Não sei porque escrevo, se é que se pode chamar escrever ao que faço. Já houve uma altura em que a escrita era uma parte indissociável dos meus dias; assim como comer, ou dormir, eu tinha necessidade de escrever. Enchia cadernos, uns atrás dos outros, com a descrição dos meus dias, pensamentos, contos e estórias que nunca cheguei a acabar. Encontrei-os no outro dia, em casa dos meus pais, quando procurava outra coisa qualquer. É sempre às cegas, quando menos esperamos, que encontramos as coisas que perdemos e as que julgávamos não precisar de encontrar. Sentada em cima da cama que já foi minha, reli alguns contos na diagonal, à pressa, com medo de ser surpreendida por uma das minhas filhas que viesse inquirir por que razão demorava a mãe e tivesse de lhes explicar, e, no pior cenário, ler (deus me acuda!), o que tanto a mãe escrevia quando era mais nova. Outros, incluindo os cadernos-diários, que me pareceram dignos de leitura atenta, levei-os comigo para casa. Foi inevitável não revirar os olhos perante a inexperiência e infantilidade em alguns rascunhos. Outros não estarão maus, mas é gritante a influência de autores que estaria a ler no momento. Tive sempre alguma tendência para absorver os modos dos outros, como se neles procurasse a minha voz, como se não pudesse ser eu mais do que uma amálgama daquilo que há nos outros.
Há pouco tempo, e não pensem que exagero quando me refiro ao curto espaço temporal que separa estes dois acontecimentos, comecei a sentir uma grande vontade de escrever, de me rodear de cadernos sobre tudo e mais alguma coisa como fazia quando vivia sozinha, quando os meus dias ainda tinham espaços em branco que podiam ser preenchidos com exercícios criativos dos mais variados graus de futilidade. Em contrapartida, hoje em dia, que já não vivo sozinha, todos os minutos contam – e são contados e preenchidos com tarefas úteis e necessárias para garantir o bom desempenho nas diversas áreas em que me movo. Em relação directa com isto, a escrita é, claro está, relegada para último plano. A última entrada do meu caderno-diário data de julho e quando não me quero esquecer de alguma citação que li num livro, em vez de a anotar, tiro uma foto com o telemóvel, acreditando que não vai ficar esquecida no meio de dezenas de fotos de gatos, comida e crianças. O meu blog, que não sei por quem é lido, pouco alento me dá. Há uns meses percebi que o que me dava mais jeito (e sentido) era enchê-lo com imagens e frases curtas para tentar mater um fio condutor sem perder muito do meu precioso tempo. Na minha cabeça, continuam a rodar sempre as mesmas histórias, mas como nunca lhes encontro um fim, também não lhes dou forma no papel. E assim vão passando os dias, sem pouco ou nada escrever.

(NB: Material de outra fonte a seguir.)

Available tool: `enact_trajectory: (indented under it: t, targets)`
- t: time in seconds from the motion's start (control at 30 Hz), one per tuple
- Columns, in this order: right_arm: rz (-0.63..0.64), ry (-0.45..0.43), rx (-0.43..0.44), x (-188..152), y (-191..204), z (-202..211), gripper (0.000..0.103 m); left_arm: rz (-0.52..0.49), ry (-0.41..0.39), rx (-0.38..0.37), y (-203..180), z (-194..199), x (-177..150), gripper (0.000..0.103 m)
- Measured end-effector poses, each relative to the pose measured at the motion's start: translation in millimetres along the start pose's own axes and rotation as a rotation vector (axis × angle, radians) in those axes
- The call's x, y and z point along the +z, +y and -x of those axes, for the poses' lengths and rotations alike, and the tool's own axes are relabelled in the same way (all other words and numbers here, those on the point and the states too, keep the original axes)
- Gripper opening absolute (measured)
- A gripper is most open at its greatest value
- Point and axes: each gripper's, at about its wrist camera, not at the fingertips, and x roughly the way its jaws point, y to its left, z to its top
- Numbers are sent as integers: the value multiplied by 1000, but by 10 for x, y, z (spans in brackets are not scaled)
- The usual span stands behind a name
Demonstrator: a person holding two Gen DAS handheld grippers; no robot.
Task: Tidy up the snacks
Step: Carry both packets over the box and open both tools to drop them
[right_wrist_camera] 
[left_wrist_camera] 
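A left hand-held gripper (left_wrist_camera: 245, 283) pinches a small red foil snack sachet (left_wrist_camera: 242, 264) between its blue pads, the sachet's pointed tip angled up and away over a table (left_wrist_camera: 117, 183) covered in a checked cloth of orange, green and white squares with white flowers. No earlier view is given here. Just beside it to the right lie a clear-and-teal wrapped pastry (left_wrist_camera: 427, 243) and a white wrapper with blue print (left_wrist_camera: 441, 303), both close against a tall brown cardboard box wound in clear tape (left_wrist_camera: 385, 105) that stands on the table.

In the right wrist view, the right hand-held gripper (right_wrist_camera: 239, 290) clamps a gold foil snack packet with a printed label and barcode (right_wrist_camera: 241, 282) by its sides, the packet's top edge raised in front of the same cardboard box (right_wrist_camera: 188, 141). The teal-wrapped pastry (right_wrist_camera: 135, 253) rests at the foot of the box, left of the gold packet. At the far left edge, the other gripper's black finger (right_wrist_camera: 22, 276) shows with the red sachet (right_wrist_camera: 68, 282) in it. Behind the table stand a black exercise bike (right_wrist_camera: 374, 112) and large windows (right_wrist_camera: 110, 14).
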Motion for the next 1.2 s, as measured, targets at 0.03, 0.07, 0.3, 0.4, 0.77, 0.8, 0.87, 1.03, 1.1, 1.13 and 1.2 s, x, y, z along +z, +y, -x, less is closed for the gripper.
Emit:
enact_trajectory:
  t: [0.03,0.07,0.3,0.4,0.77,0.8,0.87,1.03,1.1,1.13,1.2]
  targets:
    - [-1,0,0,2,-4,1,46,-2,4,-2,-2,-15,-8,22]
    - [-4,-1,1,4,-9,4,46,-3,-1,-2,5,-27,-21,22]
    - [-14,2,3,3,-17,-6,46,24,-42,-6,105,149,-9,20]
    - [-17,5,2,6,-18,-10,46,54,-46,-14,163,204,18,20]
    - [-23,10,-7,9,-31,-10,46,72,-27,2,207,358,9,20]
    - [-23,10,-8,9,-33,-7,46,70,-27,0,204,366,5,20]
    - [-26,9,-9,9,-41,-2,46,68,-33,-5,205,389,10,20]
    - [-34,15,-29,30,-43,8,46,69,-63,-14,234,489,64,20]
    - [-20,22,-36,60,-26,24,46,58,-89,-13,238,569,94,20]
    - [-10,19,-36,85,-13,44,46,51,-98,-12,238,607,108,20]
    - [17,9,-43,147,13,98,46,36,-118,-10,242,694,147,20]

Posto isso, não sei porque me inscrevi num curto de escrita de romance com um dos meus autores portugueses preferidos, não sei o que vou dizer na descrição de apresentação (Olá, eu sou a M. e enganei-me na sala?), nem muito menos sei o que raio vou eu escrever, ou – talvez mais pertinente – como vou eu arranjar tempo para escrever. Só sei que vou, porque já paguei e não sou pessoa para me acobardar ao último minuto. Eu saltei para o mar para ver o tubarão-baleia, caramba. Pior do que isso não deve ser.
Perante tudo o que não sei que vou dizer ou escrever, há algumas certezas que tenho. Como por exemplo:
Coisas que sei que não vou dizer:
– Ups, enganei-me na sala…
– Não sei bem como vim aqui parar…
– “Isto não está lá muito bom” (antes de ler seja o que for que escrever – só se me obrigarem, claro está).

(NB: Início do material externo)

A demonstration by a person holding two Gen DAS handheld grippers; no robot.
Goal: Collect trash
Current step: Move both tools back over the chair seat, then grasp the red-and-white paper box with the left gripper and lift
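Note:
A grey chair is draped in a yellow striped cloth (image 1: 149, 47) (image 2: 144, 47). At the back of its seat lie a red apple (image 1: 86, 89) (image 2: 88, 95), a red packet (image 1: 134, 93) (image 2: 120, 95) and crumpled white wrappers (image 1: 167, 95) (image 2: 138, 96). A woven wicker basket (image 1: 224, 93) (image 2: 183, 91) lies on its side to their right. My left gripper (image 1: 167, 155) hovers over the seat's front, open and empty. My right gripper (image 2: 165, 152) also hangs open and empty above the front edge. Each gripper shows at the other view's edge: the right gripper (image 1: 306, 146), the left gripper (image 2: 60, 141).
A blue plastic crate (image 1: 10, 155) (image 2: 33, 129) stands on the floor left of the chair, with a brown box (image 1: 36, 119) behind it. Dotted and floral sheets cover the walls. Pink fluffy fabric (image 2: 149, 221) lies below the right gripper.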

– Gosto tanto dos seus livros, dá-me um autógrafo?
Coisas que sei que vou dizer:
– Olá, eu sou a M… Er… Não, está certo. O nome está certo, não falta nenhum “c”.

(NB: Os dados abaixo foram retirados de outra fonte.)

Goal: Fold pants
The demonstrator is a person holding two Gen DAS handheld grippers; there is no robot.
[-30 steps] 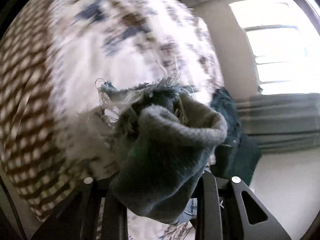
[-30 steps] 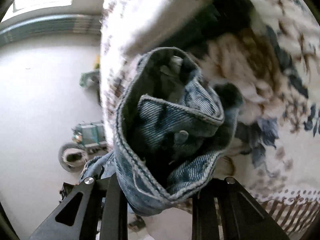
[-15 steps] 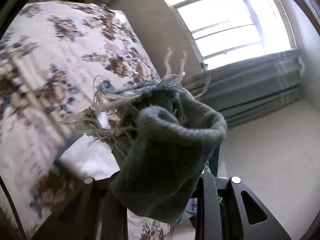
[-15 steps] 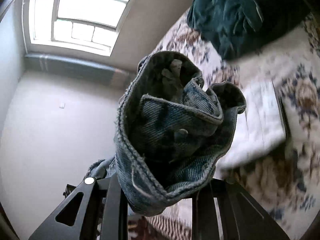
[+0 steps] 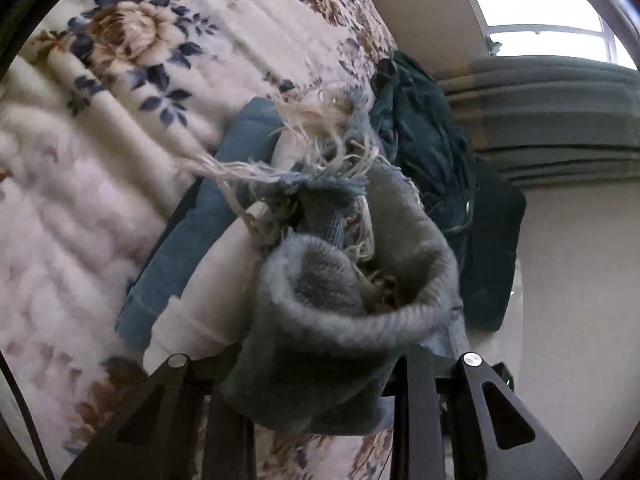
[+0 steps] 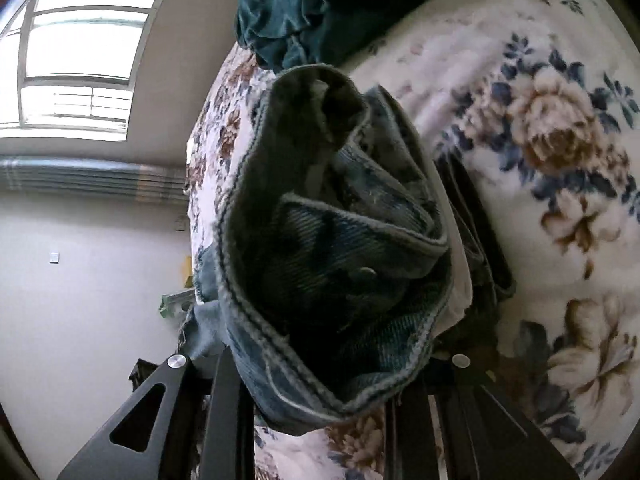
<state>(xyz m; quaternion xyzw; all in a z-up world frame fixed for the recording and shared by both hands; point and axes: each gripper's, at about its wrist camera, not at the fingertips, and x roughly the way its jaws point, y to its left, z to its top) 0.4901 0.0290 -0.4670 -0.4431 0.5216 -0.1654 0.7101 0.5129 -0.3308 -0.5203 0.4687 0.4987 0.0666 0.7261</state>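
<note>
Swung bedward: two grippers (image 5: 320, 412) (image 6: 320, 412), one pants (image 6: 332, 264).

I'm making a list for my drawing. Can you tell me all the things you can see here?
jeans: one pair, blue denim; waistband bunched in the right gripper, frayed hem bunched in the left gripper.
floral blanket: one, cream with brown and blue flowers, spread under the jeans.
dark green clothing: one heap, at the blanket's far edge.
folded clothes: a blue piece and a white piece, lying on the blanket.
window: one, bright, on the far wall.
left gripper: black, shut on the jeans.
right gripper: black, shut on the jeans.
</note>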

Porque há histórias cujo início já foi escrito há muito tempo.
1 comentário
OLá Monia,
Sempre que posso dou um saltinho aqui, e leio com muito interesse tudo o que por aqui escreve.
Escreve tão bem, que esse curso de escrita vai ser “canja” 🙂
Vai de certeza correr maravilhosamente e vai por em pratica tudo o que aprendeu.
Vai com toda a certeza arranjar tempo para escrever, tal como “tira” tempo para ler, ouvir música etc.